(Recorded data)

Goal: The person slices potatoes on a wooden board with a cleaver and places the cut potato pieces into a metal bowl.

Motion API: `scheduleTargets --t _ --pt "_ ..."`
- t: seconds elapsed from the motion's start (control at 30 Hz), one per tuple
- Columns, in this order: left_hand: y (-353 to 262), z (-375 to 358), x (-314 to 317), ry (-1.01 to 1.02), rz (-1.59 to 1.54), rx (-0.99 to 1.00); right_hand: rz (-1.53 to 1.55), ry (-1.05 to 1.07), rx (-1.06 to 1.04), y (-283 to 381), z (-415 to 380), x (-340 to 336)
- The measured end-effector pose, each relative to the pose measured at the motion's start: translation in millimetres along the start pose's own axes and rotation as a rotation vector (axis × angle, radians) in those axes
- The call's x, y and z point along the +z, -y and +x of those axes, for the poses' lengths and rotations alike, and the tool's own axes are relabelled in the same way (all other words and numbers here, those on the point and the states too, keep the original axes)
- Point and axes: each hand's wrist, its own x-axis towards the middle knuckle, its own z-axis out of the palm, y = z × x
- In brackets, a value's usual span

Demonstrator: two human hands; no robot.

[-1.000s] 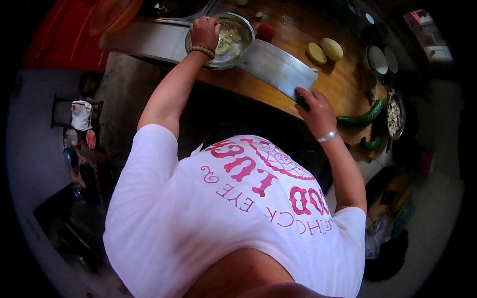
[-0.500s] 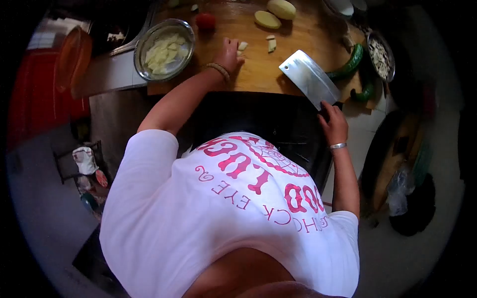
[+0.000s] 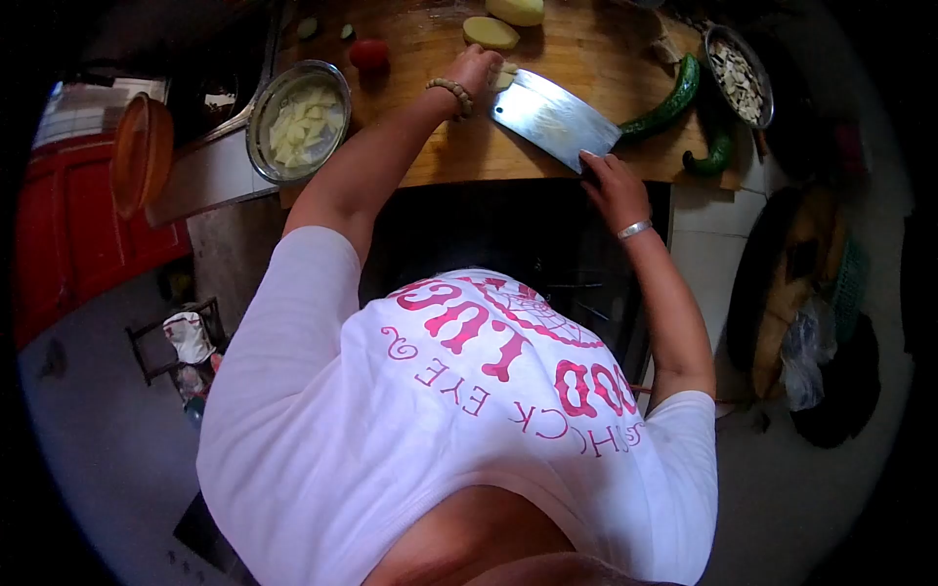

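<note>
My right hand [image 3: 618,190] grips the handle of a cleaver [image 3: 555,119], its broad blade lying nearly flat over the wooden board [image 3: 420,146]. Pale potato pieces [image 3: 504,76] sit at the blade's far left corner. My left hand [image 3: 474,73] has its fingers bent and closed against those pieces, partly hiding them. Just beyond is a cut potato half [image 3: 490,33], with a peeled potato [image 3: 516,10] behind it at the frame's top edge. Left of my left forearm, a glass bowl [image 3: 256,137] holds potato slices [image 3: 305,127].
A tomato [image 3: 368,55] rests on the board left of my left hand. Green peppers [image 3: 667,105] lie to the right of the blade, beside a metal bowl [image 3: 764,103] of sliced pale food. An orange-brown basin [image 3: 143,156] stands at far left.
My right hand has brought the cleaver leftward and forward, up to the potato pieces. My left hand has moved forward and now meets the pieces at the blade's corner. The view has shifted slightly.
</note>
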Motion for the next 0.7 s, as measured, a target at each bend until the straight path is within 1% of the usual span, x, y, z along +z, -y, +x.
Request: scheduleTargets --t 0.07,0.1,0.13,0.2,0.23,0.3,0.33,0.4,0.43,0.5,0.57,0.63,0.7 --pt "4 4 2 0.033 -0.016 0.009 0.000 -0.016 -0.080 -3 13 6" --pt "4 4 -1 0.069 -0.030 0.017 0.001 -0.015 -0.086 -3 17 8" --pt "3 4 -2 0.063 -0.027 0.011 -0.007 -0.016 -0.089 -5 20 12" --pt "2 5 -7 0.128 -0.077 -0.041 -0.016 -0.010 -0.098 -6 23 16" --pt "2 4 -10 0.124 -0.079 -0.047 -0.012 -0.015 -0.096 -7 24 17" --pt "3 1 -11 0.200 -0.173 -0.049 -0.009 -0.009 -0.097 -5 24 15" --pt "9 0 -6 0.198 -0.177 -0.055 0.007 0.000 -0.084 -3 25 11" --pt "14 -3 1 0.021 -0.361 -0.043 0.024 0.010 -0.072 -4 24 9" --pt "15 -7 1 0.022 -0.363 -0.044 -0.017 0.033 -0.079 -6 23 8" --pt "18 -18 1 0.049 0.039 -0.032 -0.060 0.058 -0.085 -9 22 8" --pt "16 -26 2 0.033 0.015 -0.018 -0.021 0.058 -0.106 -9 22 11" --pt "14 -30 5 0.022 -0.097 -0.011 -0.023 0.048 -0.121 -3 23 15" --pt "17 -29 6 0.016 -0.139 -0.036 -0.026 0.036 -0.138 1 26 17"
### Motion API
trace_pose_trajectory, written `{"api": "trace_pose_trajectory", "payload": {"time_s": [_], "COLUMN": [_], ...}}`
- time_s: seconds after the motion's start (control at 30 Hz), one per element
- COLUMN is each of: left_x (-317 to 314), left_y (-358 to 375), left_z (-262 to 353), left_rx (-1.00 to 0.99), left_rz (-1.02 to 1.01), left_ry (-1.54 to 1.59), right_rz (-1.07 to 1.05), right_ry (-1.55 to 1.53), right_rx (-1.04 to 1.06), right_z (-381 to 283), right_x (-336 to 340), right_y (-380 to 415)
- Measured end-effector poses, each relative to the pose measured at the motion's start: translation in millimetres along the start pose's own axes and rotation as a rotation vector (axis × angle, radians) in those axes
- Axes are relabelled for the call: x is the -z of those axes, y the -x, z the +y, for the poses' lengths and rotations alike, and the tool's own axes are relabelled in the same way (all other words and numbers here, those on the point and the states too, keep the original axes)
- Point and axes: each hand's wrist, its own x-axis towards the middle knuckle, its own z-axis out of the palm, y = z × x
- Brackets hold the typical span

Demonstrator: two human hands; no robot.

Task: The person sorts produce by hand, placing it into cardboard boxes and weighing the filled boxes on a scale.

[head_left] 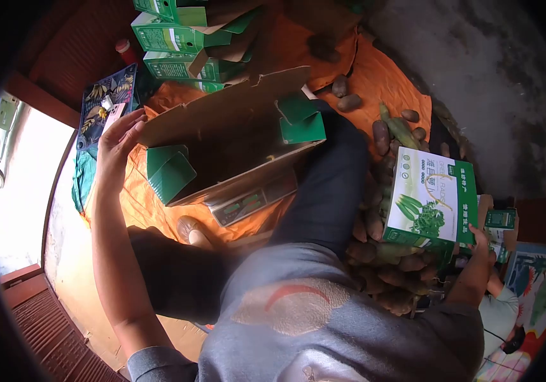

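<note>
My left hand (119, 137) is at the left end of an open cardboard box (222, 184), its fingers closed on the edge of the raised lid. The box has green corner flaps and a brown inside. It rests on a digital scale (240, 207) in front of me. Off to the right, my right hand (478, 242) grips the lower right edge of a closed green and white radish box (416, 194). That box is tilted above a heap of long radishes (375, 223), partly hiding them.
Green cartons (177, 38) are stacked at the back left, near a patterned tray (104, 102). An orange cloth (381, 76) lies under loose radishes. Another person's pale sleeve (501, 312) shows at the lower right. More boxes (501, 219) stand at the right.
</note>
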Motion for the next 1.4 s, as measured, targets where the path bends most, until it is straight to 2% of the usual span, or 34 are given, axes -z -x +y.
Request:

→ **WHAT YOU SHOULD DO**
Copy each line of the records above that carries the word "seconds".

→ **ANSWER TO THIS EXERCISE**
- t: seconds elapsed from the motion's start (control at 30 Hz), one per tuple
- time_s: seconds after the motion's start (control at 30 Hz), one per element

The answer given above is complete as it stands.